Milano, a Palazzo Reale il Cenacolo su arazzo del Re di... -2-

Asa

Milano, 7 ott. (askanews) - In Sala delle Cariatidi, l'arazzo dei Musei Vaticani è posto in dialogo ravvicinato con altri due arazzi dei "Mesi" di Bramantino (Bergamo, 1465 circa - Milano, 1530), che provengono dalle collezioni del Castello Sforzesco di Milano e sono stati tessuti a Vigevano tra il 1503 e il 1509. Dal confronto è possibile individuare immediate analogie tra gli arazzi dei "Mesi" e quello dell'Ultima Cena - come l'impostazione prospettica centralizzata - che dimostrano come gli echi del Cenacolo potessero venir propagati anche attraverso un ciclo profano, oltre a suggerire l'ipotesi che fosse proprio il Bramantino l'autore del cartone preparatorio dell'arazzo del Cenacolo.

In mostra sono inoltre esposti - attraverso medaglie, bassorilievi e dipinti - i ritratti dei re di Francia, da Carlo VIII a Francesco I. Una serie di incisioni cinquecentesche di Jacques Androuet du Cerceau (1576-1579) mostra inoltre i castelli di Blois, Amboise e Chambord dove è possibile che l'arazzo del Cenacolo fosse esposto prima del 1533 quando fu donato da Francesco I a papa Clemente VII.

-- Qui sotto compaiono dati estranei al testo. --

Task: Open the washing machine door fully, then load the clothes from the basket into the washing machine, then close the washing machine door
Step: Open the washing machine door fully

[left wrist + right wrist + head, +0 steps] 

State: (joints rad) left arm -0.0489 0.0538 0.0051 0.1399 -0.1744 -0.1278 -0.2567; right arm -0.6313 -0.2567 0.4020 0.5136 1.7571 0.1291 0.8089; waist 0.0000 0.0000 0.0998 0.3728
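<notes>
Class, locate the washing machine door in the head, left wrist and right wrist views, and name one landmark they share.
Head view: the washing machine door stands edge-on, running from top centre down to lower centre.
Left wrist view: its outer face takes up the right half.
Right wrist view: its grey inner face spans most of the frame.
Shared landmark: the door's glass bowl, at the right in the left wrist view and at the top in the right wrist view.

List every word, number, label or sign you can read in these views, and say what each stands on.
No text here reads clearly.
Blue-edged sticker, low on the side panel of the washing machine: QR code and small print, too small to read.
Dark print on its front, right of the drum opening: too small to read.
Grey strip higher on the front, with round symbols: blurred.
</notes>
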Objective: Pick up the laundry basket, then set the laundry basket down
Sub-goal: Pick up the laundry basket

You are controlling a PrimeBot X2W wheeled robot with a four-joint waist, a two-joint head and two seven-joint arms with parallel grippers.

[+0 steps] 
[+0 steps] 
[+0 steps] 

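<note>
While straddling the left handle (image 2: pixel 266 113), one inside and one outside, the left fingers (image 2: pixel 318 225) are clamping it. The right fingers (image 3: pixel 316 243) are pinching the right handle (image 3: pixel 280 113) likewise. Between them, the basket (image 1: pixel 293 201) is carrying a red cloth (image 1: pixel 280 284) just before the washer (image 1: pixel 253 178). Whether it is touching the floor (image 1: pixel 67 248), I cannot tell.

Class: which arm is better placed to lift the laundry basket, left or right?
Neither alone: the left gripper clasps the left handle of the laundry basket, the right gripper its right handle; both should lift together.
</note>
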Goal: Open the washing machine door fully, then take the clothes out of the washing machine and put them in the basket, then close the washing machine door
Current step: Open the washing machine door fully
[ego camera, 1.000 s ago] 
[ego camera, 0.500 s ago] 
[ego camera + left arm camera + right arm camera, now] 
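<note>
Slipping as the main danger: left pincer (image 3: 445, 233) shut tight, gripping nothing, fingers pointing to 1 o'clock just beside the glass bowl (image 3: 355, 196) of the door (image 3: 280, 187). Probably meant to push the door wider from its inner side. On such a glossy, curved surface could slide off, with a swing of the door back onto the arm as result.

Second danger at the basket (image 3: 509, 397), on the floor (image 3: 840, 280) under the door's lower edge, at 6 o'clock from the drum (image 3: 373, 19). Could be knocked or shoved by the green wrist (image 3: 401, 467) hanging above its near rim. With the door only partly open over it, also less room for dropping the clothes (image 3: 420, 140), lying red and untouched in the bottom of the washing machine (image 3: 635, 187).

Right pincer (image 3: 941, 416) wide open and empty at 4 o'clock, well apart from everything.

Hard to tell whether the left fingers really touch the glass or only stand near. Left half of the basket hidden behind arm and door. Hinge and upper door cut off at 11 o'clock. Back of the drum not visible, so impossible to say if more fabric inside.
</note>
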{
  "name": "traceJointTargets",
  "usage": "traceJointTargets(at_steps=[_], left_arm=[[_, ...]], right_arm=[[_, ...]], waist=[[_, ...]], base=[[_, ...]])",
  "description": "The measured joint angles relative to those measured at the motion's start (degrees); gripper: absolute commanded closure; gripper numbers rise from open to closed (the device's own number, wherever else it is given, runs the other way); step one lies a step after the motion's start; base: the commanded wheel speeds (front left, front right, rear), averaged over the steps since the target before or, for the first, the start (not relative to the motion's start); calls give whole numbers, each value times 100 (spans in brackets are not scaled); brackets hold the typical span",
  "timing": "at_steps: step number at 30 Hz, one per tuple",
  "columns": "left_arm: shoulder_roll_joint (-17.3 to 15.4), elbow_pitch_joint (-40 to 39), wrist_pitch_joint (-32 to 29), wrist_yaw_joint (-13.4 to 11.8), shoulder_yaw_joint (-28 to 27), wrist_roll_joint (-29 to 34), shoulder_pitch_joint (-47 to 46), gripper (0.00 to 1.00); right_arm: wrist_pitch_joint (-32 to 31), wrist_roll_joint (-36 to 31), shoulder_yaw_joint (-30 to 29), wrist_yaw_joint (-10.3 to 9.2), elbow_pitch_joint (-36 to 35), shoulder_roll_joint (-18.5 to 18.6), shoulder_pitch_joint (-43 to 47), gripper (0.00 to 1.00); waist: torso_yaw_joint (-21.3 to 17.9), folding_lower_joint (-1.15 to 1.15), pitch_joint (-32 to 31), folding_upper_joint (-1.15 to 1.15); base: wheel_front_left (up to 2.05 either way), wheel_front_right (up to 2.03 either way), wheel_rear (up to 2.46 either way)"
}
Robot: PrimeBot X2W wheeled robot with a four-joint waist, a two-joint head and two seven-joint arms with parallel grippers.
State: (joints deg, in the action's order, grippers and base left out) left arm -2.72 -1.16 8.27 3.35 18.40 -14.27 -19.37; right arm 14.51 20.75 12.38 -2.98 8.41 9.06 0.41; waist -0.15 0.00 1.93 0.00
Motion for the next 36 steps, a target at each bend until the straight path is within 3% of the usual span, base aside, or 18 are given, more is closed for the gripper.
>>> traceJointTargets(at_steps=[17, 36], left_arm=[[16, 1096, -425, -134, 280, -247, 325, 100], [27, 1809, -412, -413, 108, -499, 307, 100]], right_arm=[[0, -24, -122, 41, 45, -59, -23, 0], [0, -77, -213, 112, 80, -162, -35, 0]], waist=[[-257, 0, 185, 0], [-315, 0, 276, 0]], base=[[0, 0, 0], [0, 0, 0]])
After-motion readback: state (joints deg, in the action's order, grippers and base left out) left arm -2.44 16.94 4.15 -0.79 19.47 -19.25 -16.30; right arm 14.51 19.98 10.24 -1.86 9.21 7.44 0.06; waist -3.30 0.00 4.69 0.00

In Sala delle Cariatidi, inoltre, il Cenacolo prende vita ne "L'Ultima Cena: Tableau Vivant", un'opera cinematografica di nove minuti creata e filmata da Armondo Linus Acosta, con i Premi Oscar Vittorio Storaro e Dante Ferretti, quest'ultimo con Francesca Lo Schiavo. Artisti leggendari del cinema contemporaneo si sono quindi uniti per ricreare la grandezza e lo spirito del dipinto originale, segno che, dopo 500 anni, il capolavoro di Leonardo continua sedurre anche le menti più creative.

Il quadro vivente di Acosta è un lavoro che unisce l'arte al teatro grazie a una tecnica affascinante che consente una visione inedita, capace di ricreare i movimenti e l'atmosfera di una delle più importanti scene conservate dalla memoria dell'umanità. Il corto, proiettato in anteprima per l'Italia, è prodotto da The Academy of Film & the Arts in collaborazione con Crescentera Production. L'ingresso alla mostra è gratuto.